UNITED STATES DISTRICT COURT NORTHERN DISTRICT OF NEW YORK


January 9, 2007

JOSE ORRACA, PLAINTIFF,
v.
DR. LEE, DEFENDANT.

The opinion of the court was delivered by: David R. Homer, U. S. Magistrate Judge

DECISION and ORDER

Presently before the Court is a motion to compel discovery from pro se plaintiff Jose Orraca. Dkt. No. 45. Plaintiff states that he seeks an order of this Court directing defendant to produce "a copy of the medical records of this action." Id.*fn1

Defendant has filed papers in opposition. Dkt. No. 49.

This action was commenced in October, 2004. Plaintiff asserts claims against defendant Edward Lee, M.D. arising out of medical care provided by the defendant during the period May 1996 through November 2001. Plaintiff complains that defendant was deliberately indifferent to plaintiff's serious medical needs in failing to provide adequate and necessary follow-up care after a surgical procedure performed by defendant on November 9, 2001, at Albany Medical Center.

By his motion to compel, plaintiff complains that defendant improperly refused to provide plaintiff with a copy of his medical records. Dkt. No. 45. According to plaintiff, defendant was directed to provide plaintiff with copies of his medical records by Order of this Court filed March 23, 2006. Dkt. No. 36 (the "March Order").

At the outset, the Court notes that while the March Order addressed various outstanding discovery issues in this action, the Order did not direct defendant to provide plaintiff with documents and does not provide a basis for the relief requested in the present motion to compel. However, in light of plaintiff's pro se status, the Court has considered whether plaintiff is otherwise entitled to copies of medical records obtained by defendant's counsel.

Upon review, it appears that the medical records in issue are those maintained by the New York State Department of Correctional Services ("DOCS").*fn2 These records, numbering approximately 400 pages, were apparently obtained by defendant's counsel pursuant to an authorization provided by plaintiff.
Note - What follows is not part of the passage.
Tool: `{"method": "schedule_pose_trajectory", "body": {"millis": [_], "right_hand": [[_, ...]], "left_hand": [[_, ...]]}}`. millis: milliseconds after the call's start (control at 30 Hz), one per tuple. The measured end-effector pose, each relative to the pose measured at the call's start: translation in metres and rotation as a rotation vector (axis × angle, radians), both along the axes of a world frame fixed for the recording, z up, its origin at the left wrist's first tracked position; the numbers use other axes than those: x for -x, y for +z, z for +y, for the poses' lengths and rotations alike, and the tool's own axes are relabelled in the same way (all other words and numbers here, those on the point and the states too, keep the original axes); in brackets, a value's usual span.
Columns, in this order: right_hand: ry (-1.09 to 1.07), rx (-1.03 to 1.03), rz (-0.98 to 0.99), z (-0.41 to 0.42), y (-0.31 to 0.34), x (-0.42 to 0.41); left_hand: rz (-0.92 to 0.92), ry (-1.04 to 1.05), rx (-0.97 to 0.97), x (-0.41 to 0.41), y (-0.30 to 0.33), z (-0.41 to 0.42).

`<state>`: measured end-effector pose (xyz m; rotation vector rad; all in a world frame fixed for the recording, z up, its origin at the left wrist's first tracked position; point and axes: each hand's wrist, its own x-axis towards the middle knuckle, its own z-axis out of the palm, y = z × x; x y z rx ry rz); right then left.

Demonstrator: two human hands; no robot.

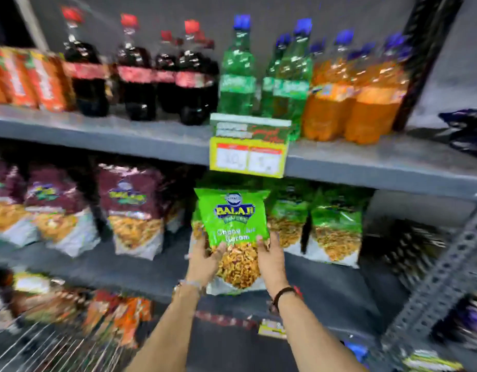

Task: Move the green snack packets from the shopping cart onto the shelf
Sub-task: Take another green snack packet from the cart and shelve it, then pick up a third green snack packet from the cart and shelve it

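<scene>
A green snack packet [233, 224] stands upright at the front of the middle shelf [140, 267], held on both sides. My left hand [205, 257] grips its lower left edge and my right hand [271, 260] grips its lower right edge. More green snack packets [336, 224] stand on the same shelf just to the right, behind the held one. The wire rim of the shopping cart [52, 347] shows at the bottom left; what it holds is blurred.
Maroon snack packets [132, 208] fill the middle shelf's left side. The upper shelf [366, 162] carries cola, green and orange soda bottles, with a yellow price tag [248, 159] hanging over the held packet. A perforated grey upright [446, 269] stands at right.
</scene>
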<state>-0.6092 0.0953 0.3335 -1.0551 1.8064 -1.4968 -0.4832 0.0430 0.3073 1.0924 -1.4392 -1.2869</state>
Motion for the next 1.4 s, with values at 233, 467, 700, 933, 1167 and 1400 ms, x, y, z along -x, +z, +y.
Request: {"method": "schedule_pose_trajectory", "body": {"millis": [233, 467, 700, 933, 1167, 1400], "right_hand": [[-0.251, 0.089, 0.02, -0.024, -0.037, 0.081], [-0.258, 0.004, 0.006, -0.066, -0.052, 0.104], [-0.271, -0.008, -0.022, -0.064, -0.068, 0.102], [-0.38, 0.093, 0.25, -0.02, -0.05, 0.058], [0.002, 0.144, 0.345, -0.013, -0.05, -0.061], [0.43, 0.062, 0.243, -0.031, -0.076, -0.237]], "left_hand": [[-0.135, -0.1, -0.048, 0.102, -0.005, -0.033], [-0.226, -0.147, 0.002, 0.126, -0.019, -0.08], [-0.178, -0.14, -0.031, 0.125, -0.04, -0.077], [-0.102, -0.048, -0.032, 0.087, -0.034, -0.032], [-0.047, 0.212, -0.004, -0.072, -0.028, 0.021], [-0.161, 0.728, -0.136, -0.284, -0.052, 0.07]]}}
By letter dated March 30, 2006, defendant's counsel offered to provide plaintiff with copies of the DOCS records upon plaintiff's payment of $149.75 (an amount which counsel states is one-half of the copying cost). Dkt. No. 49 ¶ 12 & ex. D. In opposition to plaintiff's motion to compel, counsel states that plaintiff did not respond to that letter and that counsel has since made notations on the medical records and is no longer able to reproduce them in the form in which they were received from DOCS. Id. at ¶ 13.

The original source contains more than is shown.